◆ **Problem**:
Could you output the whole listing exactly as it stands, minus any images?

◆ **Raw data**:
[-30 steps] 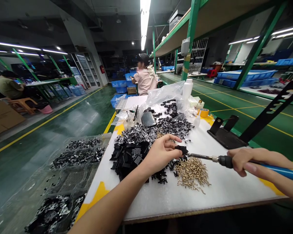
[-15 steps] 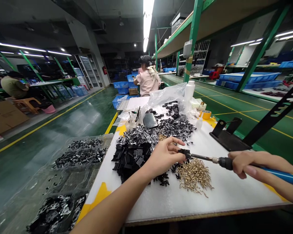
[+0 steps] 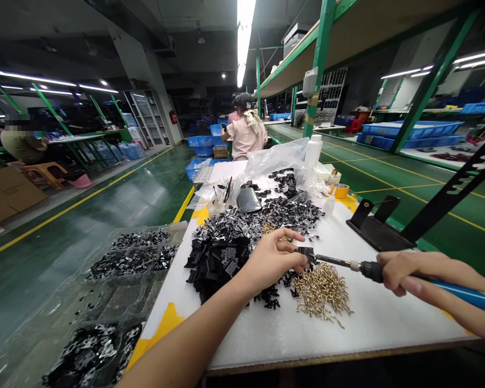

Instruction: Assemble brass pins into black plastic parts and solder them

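Note:
My left hand [image 3: 271,258] pinches a small black plastic part [image 3: 306,253] just above the white table [image 3: 372,318]. My right hand [image 3: 408,272] grips a blue-handled soldering iron [image 3: 461,292]; its metal tip [image 3: 331,261] touches the black part. Under the tip lies a heap of small brass inserts [image 3: 321,288]. To the left of my left hand sits a pile of black plastic parts [image 3: 216,261]. Behind that pile lies a spread of black-and-silver parts [image 3: 262,215].
A black metal stand [image 3: 382,229] sits at the right. Behind are a clear plastic bag [image 3: 275,156], a white bottle [image 3: 313,148], yellow tape [image 3: 339,189] and a dark case [image 3: 248,199]. Clear trays of parts [image 3: 133,253] stand left. A seated person [image 3: 244,132] works further along.
The view shifted slightly. Both hands and the iron stay together at the black part, with almost no movement between frames.

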`<action>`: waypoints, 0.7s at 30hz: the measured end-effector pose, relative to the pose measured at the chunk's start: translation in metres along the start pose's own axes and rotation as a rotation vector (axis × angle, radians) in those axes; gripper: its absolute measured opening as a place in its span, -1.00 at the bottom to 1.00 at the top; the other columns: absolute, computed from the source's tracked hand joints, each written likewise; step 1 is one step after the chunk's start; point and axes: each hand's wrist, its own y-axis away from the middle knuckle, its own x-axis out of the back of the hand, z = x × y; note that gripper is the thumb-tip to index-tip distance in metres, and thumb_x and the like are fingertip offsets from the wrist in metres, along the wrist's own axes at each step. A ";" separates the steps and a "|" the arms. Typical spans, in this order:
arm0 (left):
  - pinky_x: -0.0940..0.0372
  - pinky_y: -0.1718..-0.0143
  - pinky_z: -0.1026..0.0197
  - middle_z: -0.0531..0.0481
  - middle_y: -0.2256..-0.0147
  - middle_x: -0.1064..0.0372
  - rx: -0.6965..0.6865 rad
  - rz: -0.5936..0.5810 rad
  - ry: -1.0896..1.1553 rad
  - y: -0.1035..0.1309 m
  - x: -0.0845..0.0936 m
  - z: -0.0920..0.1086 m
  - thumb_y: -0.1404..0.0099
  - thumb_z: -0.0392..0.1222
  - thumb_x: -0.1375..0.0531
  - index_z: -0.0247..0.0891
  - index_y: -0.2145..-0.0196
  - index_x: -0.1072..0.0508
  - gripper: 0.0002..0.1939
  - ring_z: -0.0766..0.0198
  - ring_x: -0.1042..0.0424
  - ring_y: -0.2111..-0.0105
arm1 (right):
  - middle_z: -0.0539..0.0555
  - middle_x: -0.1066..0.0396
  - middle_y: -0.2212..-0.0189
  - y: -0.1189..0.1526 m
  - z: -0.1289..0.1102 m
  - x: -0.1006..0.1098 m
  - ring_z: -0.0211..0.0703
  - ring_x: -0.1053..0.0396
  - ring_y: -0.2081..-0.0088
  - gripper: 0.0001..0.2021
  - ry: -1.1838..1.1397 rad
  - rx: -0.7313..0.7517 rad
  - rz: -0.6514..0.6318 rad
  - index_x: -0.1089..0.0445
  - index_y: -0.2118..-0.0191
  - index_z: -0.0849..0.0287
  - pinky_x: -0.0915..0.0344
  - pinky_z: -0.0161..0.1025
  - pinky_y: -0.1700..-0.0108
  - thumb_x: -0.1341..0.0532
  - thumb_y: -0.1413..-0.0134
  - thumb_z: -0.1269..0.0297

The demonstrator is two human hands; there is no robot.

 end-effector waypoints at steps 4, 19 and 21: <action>-0.34 0.43 0.29 0.02 0.55 -0.38 0.029 0.017 0.024 0.001 -0.002 0.003 -0.01 -0.42 -0.22 -0.34 0.24 -0.33 -0.70 0.36 -0.41 0.53 | -0.05 -0.42 0.50 -0.001 0.001 -0.001 -0.05 -0.39 0.29 -0.72 0.001 0.054 -0.015 -0.34 0.52 -0.02 -0.22 -0.25 0.40 -0.02 -0.11 0.07; -0.36 0.40 0.29 -0.03 0.55 -0.41 0.143 0.057 0.128 0.001 -0.002 0.003 -0.03 -0.43 -0.24 -0.37 0.24 -0.34 -0.71 0.28 -0.46 0.47 | 0.01 -0.36 0.53 -0.003 -0.002 -0.003 -0.07 -0.36 0.42 -0.73 0.086 0.173 -0.045 -0.33 0.50 0.00 -0.23 -0.23 0.45 0.00 -0.12 0.12; -0.36 0.39 0.29 -0.03 0.54 -0.41 0.144 0.050 0.142 0.001 -0.001 0.002 -0.03 -0.42 -0.24 -0.37 0.23 -0.33 -0.70 0.29 -0.46 0.47 | 0.00 -0.37 0.53 -0.004 0.000 -0.003 -0.06 -0.37 0.38 -0.76 0.081 0.193 -0.047 -0.34 0.48 -0.02 -0.24 -0.23 0.44 -0.01 -0.11 0.15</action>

◆ **Task solution**:
[-30 steps] 
[-15 steps] 
[+0 steps] 

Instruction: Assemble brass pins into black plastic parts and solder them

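Note:
My left hand [image 3: 271,258] pinches a small black plastic part [image 3: 306,253] just above the white table [image 3: 372,318]. My right hand [image 3: 408,272] grips a blue-handled soldering iron [image 3: 461,292]; its metal tip [image 3: 331,261] touches the black part. Under the tip lies a heap of small brass inserts [image 3: 321,288]. To the left of my left hand sits a pile of black plastic parts [image 3: 216,261]. Behind that pile lies a spread of black-and-silver parts [image 3: 262,215].
A black metal stand [image 3: 382,229] sits at the right. Behind are a clear plastic bag [image 3: 275,156], a white bottle [image 3: 313,148], yellow tape [image 3: 339,189] and a dark case [image 3: 248,199]. Clear trays of parts [image 3: 133,253] stand left. A seated person [image 3: 244,132] works further along.
The view shifted slightly. Both hands and the iron stay together at the black part, with almost no movement between frames.
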
`<action>`: waypoints, 0.7s at 30hz: the measured end-effector pose, relative to the pose measured at the chunk's start: translation in metres along the start pose's own axes and rotation as a rotation vector (axis × angle, radians) in those axes; gripper: its absolute measured opening as a place in its span, -1.00 at the bottom to 1.00 at the top; the other columns: absolute, computed from the source's tracked hand joints, each written likewise; step 1 is one step after the chunk's start; point and axes: each hand's wrist, its own y-axis away from the middle knuckle, its own x-axis out of the back of the hand, z = x × y; note that gripper is the thumb-tip to index-tip distance in metres, and thumb_x and the like are fingertip offsets from the wrist in metres, along the wrist's own axes at each step. A ";" separates the steps and a "|" the arms. Typical spans, in this order:
arm0 (left):
  - pinky_x: -0.0940..0.0372
  - pinky_y: -0.1718..-0.0143
  - pinky_z: -0.1026..0.0197
  - middle_z: -0.0531..0.0481
  - middle_y: -0.2256..-0.0147
  - middle_x: -0.1064..0.0372
  - rx: -0.6965..0.6865 rad
  - rz: -0.5936..0.5810 rad
  - ry: -1.0896..1.1553 rad
  - y: -0.1035..0.1309 m
  - x: -0.0845..0.0936 m
  - z: -0.0920..0.1086 m
  - thumb_y: -0.1404..0.0099
  - thumb_z: -0.0392..0.1222
  - thumb_x: -0.1375..0.0531
  - index_z: -0.0247..0.0891
  - index_y: -0.2145..-0.0196
  - index_x: -0.1072..0.0508
  - gripper: 0.0002..0.1939
  - ring_z: -0.0766..0.0198
  - ring_x: -0.1042..0.0424
  - ring_y: -0.2111..-0.0105
arm1 (right):
  - middle_z: -0.0539..0.0555
  - middle_x: -0.1066..0.0396
  - middle_y: -0.2212..-0.0189
  - y: -0.1189..0.1526 m
  - z: -0.1289..0.1102 m
  - x: -0.1006..0.1098 m
  - ring_z: -0.0211..0.0703
  - ring_x: -0.1053..0.0396
  - ring_y: -0.2081..-0.0088
  - gripper: 0.0001..0.2021
  - ry: -1.1838..1.1397 rad
  - rx: -0.7313..0.7517 rad
  - rz: -0.6514..0.6318 rad
  - index_x: -0.1089..0.0445
  - index_y: -0.2118..-0.0191
  - index_z: -0.0849..0.0287
  - pinky_x: -0.0915..0.0344
  - pinky_z: -0.0161..0.1025
  - pinky_y: -0.1700..-0.0108
  - thumb_x: -0.1341..0.0532
  - thumb_y: -0.1413..-0.0134
  - thumb_z: -0.1269..0.0297

The demonstrator is two human hands; there is no robot.

 end-effector waypoints at steps 4, 19 and 21: <action>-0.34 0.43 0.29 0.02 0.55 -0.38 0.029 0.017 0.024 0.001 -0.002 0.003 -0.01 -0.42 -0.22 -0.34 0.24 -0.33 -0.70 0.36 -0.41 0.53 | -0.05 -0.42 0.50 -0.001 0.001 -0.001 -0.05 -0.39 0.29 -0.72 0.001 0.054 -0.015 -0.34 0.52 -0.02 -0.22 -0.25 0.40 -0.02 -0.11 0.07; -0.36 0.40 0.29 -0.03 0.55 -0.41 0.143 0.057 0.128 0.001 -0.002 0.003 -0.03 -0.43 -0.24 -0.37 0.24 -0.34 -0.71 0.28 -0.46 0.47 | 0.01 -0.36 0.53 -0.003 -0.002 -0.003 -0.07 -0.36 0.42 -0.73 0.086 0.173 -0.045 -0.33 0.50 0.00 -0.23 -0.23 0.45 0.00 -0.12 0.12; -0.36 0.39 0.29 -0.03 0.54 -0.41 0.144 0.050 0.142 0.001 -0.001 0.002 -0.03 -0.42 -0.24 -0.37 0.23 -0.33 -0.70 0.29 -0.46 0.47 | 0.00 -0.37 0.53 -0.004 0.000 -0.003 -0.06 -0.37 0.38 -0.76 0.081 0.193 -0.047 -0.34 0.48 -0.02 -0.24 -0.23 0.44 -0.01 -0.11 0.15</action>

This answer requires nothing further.